Collected data:
——————————

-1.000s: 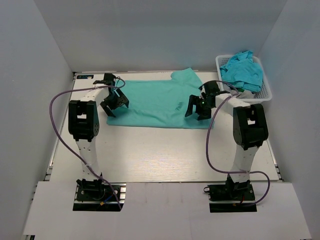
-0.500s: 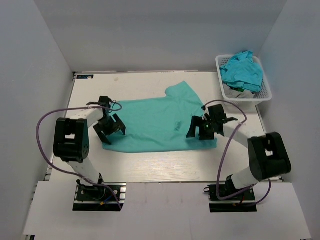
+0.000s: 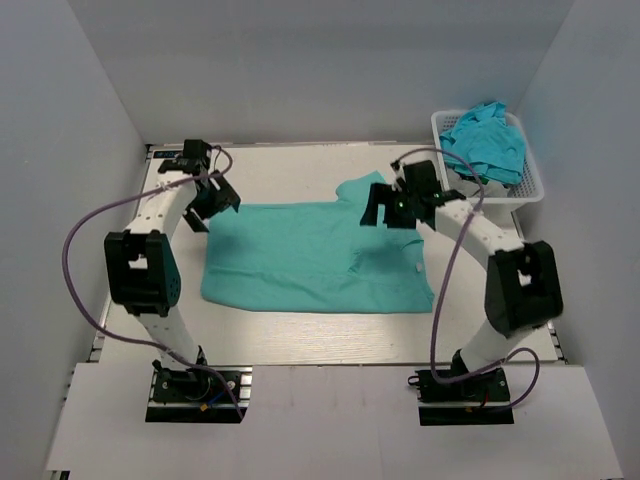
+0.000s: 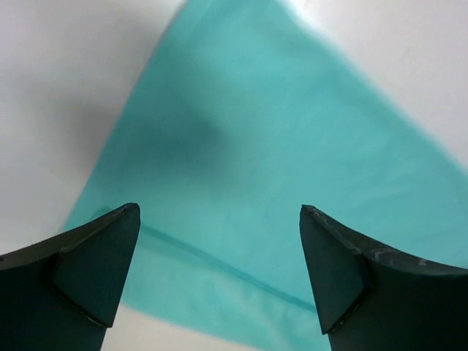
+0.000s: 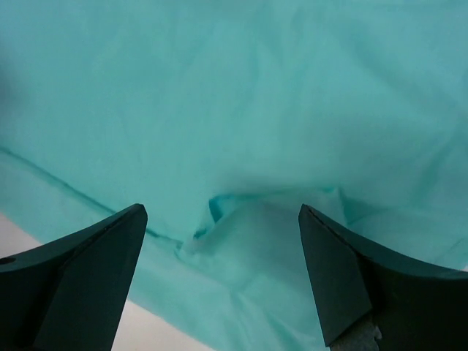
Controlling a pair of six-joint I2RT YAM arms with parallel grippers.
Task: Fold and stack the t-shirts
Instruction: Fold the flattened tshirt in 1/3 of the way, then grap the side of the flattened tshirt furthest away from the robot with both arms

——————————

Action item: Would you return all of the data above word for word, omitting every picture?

Result of the task:
-1.000s: 
-0.500s: 
+0.000s: 
+0.000s: 
+0.000s: 
Controlling a pair of six-joint I2RT YAM arms with parallel grippers.
Task: Fold and stack the t-shirts
Instruction: Fold the flattened tshirt in 1/3 of the way, then grap the side of the flattened tshirt furthest away from the robot with both arms

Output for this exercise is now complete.